It’s not very often that you see a full-blown change in the landscape happen right before your eyes, but I think we’ve just seen one.
The future, I think, is black … as in Black Friday.
You may have noticed that Black Friday shopping arrived with a vengeance in Canada this year. The daily newspaper (for you younger readers, a newspapers was a quaint news delivery service, popular in the 19th and 20th centuries) was stuffed with Black Friday flyers. Ad after ad featured Black Friday sales items.
Many of you may wonder exactly what Black Friday is, and where it came from. Well, let me illuminate.

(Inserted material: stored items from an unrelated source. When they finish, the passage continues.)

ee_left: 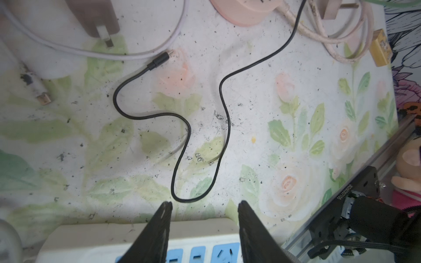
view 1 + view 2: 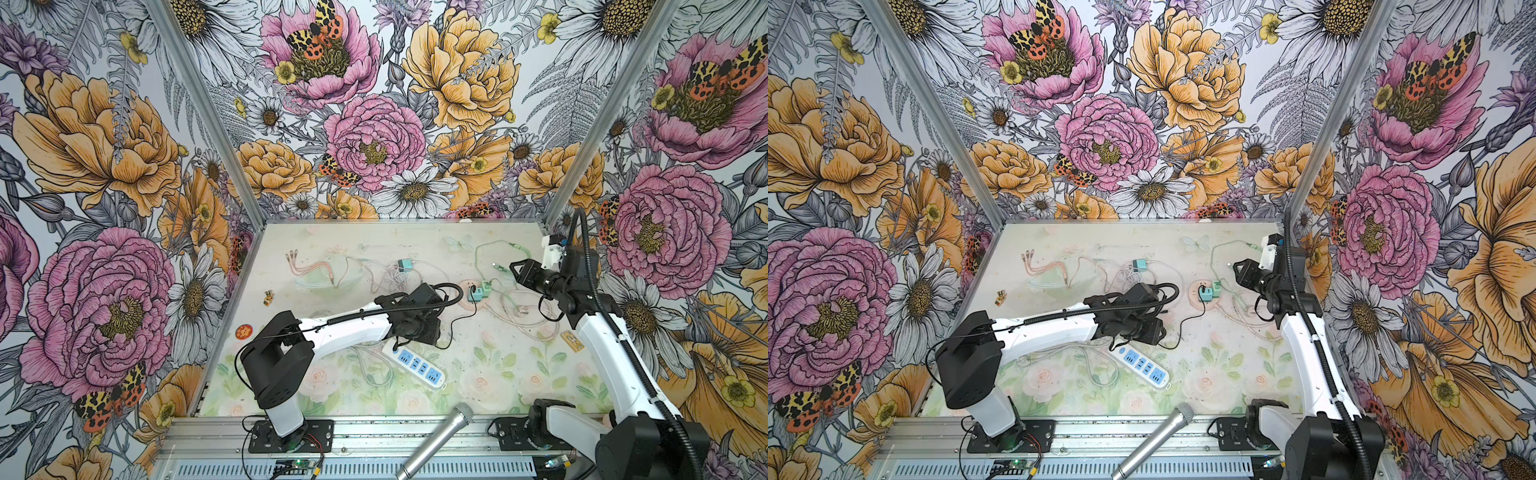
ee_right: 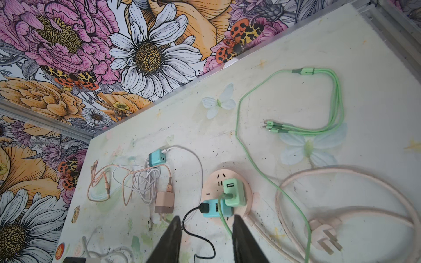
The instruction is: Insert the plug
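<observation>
**Bimanual cell, plug not yet inserted.** The left end effector (image 1: 205, 216) hangs over one end of the white power strip (image 2: 417, 366), which lies near the middle of the counter's (image 2: 478, 374) front edge. Its jaws stand partly apart and hold nothing. The right end effector (image 3: 206, 234) hovers near the right edge, its jaws likewise partly apart and empty. The pink three-pin plug (image 3: 324, 234) lies loose toward the right edge, near the round pink socket hub (image 3: 210, 184). The hub carries a teal charger (image 3: 213, 210) and a green charger (image 3: 234, 191).
</observation>
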Robot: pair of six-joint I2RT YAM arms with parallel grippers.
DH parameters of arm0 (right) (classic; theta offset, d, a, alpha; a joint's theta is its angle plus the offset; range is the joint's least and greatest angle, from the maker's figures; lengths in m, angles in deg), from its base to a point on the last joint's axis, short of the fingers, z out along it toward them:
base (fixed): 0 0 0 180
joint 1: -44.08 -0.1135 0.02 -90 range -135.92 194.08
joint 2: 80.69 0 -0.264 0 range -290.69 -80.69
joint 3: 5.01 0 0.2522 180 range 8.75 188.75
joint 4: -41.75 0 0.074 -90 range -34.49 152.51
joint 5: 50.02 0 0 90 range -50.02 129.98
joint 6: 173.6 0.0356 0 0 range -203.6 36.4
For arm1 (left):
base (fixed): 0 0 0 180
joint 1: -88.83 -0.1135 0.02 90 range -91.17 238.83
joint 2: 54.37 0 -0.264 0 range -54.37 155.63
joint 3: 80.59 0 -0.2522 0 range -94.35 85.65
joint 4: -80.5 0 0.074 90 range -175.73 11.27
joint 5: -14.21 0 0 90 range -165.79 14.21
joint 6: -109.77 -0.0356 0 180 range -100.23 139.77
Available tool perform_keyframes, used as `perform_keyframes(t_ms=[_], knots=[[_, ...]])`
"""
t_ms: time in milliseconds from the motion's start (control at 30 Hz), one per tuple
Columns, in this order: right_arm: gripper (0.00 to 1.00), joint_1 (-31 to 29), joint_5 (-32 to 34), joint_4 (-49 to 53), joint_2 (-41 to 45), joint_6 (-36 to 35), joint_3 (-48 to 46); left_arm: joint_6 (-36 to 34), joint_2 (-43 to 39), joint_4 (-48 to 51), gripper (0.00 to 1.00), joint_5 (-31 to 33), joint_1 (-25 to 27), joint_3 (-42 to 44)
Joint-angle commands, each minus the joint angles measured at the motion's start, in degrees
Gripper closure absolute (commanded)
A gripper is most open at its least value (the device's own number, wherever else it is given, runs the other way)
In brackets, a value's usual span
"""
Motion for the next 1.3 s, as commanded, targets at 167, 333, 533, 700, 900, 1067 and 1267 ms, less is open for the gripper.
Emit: perform_keyframes(t_ms=[167,333,533,700,900,1067,1267], knots=[[0.61,-0.32,1.10,-0.58,1.58,-1.69,-0.18,9.14,-0.20,-4.17,0.48,-0.51,-0.76,3.42],[0.60,-0.27,1.44,-0.58,1.85,-2.35,-0.14,14.10,0.35,-10.84,0.50,-2.85,-1.86,6.82],[0.60,-0.32,1.58,-0.66,1.77,-2.62,0.08,15.23,1.65,-10.98,0.50,-4.20,-2.16,6.49],[0.59,-0.29,1.98,-0.68,1.76,-2.74,0.08,16.96,3.59,-13.97,0.50,-7.42,-2.20,6.49],[0.59,-0.23,2.11,-0.66,1.85,-2.97,0.36,18.15,3.47,-14.23,0.53,-8.55,-1.89,7.82],[0.58,-0.24,2.11,-0.64,1.94,-3.06,0.05,17.53,3.97,-13.53,0.54,-8.73,-1.99,6.88],[0.58,-0.16,2.23,-0.59,2.20,-3.22,-0.16,17.81,4.99,-12.42,0.55,-10.10,-1.61,7.04]])
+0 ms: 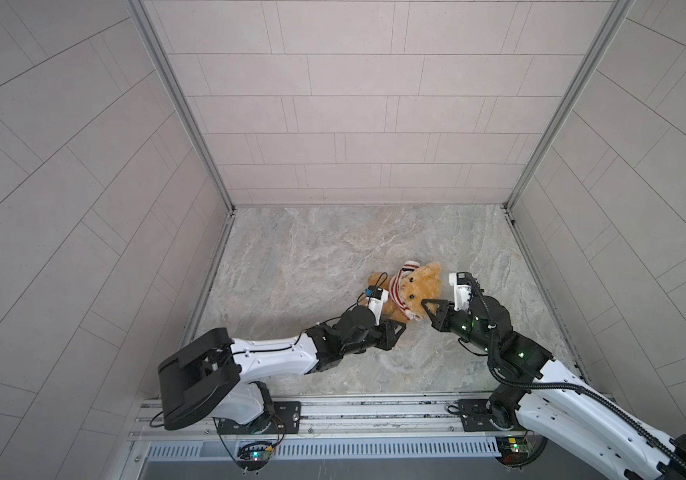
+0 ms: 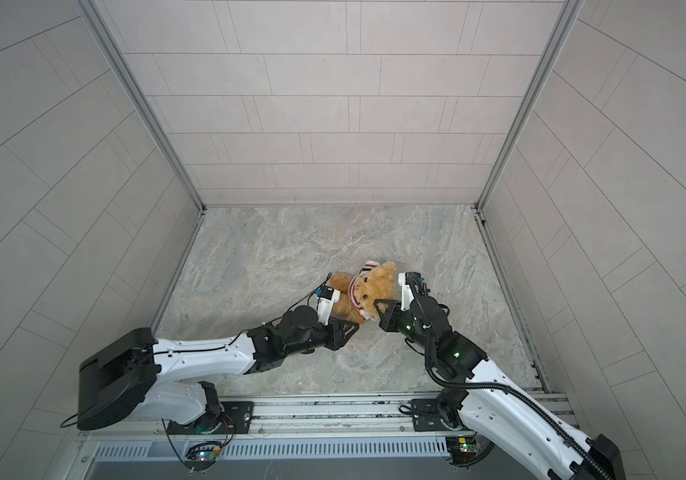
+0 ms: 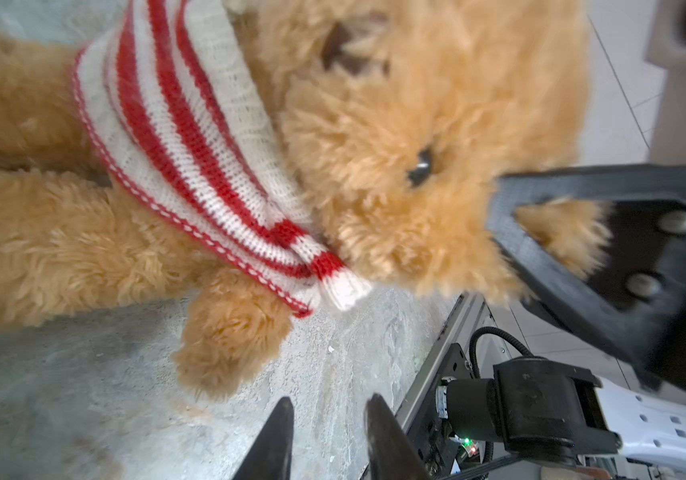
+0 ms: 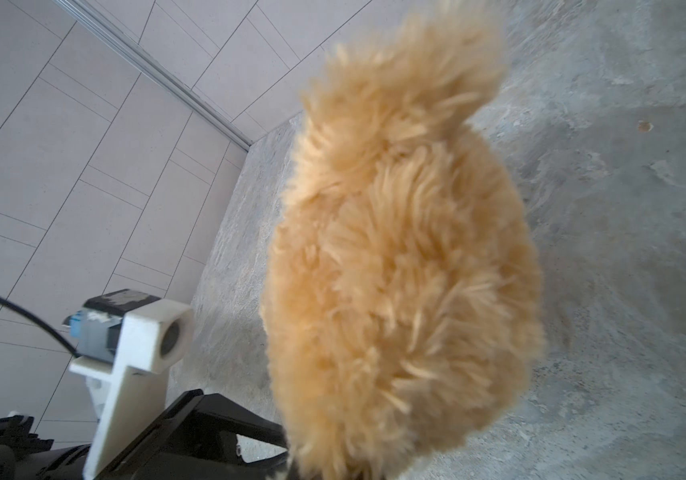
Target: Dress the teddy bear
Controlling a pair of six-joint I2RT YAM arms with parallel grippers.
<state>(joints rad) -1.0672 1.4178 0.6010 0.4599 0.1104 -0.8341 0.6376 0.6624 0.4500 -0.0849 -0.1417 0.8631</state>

Black Friday has been a major shopping event in the U.S. for a number of years now. The origin of the term apparently goes back to Philadelphia in the 1950s or 1960s. The day after U.S. Thanksgiving was a day of heavy shopping and heavy traffic in downtown Philly, which the local cops called Black Friday. Why Philadelphia, nobody seems to know. In time, the term spread to other areas. In the 1980s, it appears some retailers didn’t like the idea of one of their busiest shopping days of the year having a negative connotation, so the explanation arose that the day after Thanksgiving was the day that retailers started to show a profit — in the black, as the saying goes. And so the legend of Black Friday — the day that marks the unofficial start of the Christmas conspicuous consumption season — was born.
Black Friday, in many ways, represents the best and worst of the American character. On the positive side, Black Friday is the unfettered free market economy at its most basic and most glorious — companies fighting fiercely for the consumer dollar. On the negative side, it brings out the most avaricious, rapacious side of America, turning millions of Americans into people who would step over their grandmothers to get a cheap HD TV. It seems that pride, and basic human decency, goes out the window when you can save a couple of bucks.
Canadian retailers, always eager to follow, have adopted Black Friday in a big way. Canadians who live close to the U.S. border (and that is about 80 per cent of us) have been flocking across the line to cash in on Black Friday specials. Faced with the loss of untold millions in revenue, Canadian retailers have adopted the Black Friday model. This year was by far the biggest Black Friday year ever in Canada, and it will only get bigger. At my part time retail job, business was frantic. Not at Boxing Day levels, but getting there.
Which brings me to Boxing Day, the great Canadian/British tradition. Enjoy it while you can, folks, because its best days are behind it.
Black Friday makes more sense, from a shopping point of view. After all, when doing your Christmas shopping, when would you rather buy your gifts at discount rates — a month before Christmas, or the day after Christmas?
I don’t think Canadian retailers can handle two mammoth discount shopping events. Profit margins are already razor thin in retail, so how can they make the razor even thinner?
With Canada’s increasing Americanization, I think Black Friday will, in just a few years time, overtake Boxing Day as a cultural consumer touchstone. It’s not unlike the Grey Cup. Canada’s national football championship used to be the hands-down most popular sporting event in Canada. But the power of the Super Bowl has eroded the Grey Cup to the point that the Super Bowl probably has more viewers (and certainly more publicity) than the Grey Cup. I think Boxing Day is headed in the same direction. It will still be there in a few years’ time, but nowhere near what it is today.
Being a person who shops only out of necessity, this doesn’t bother me too much. But the diminishing of anything distinctly Canadian always hurts.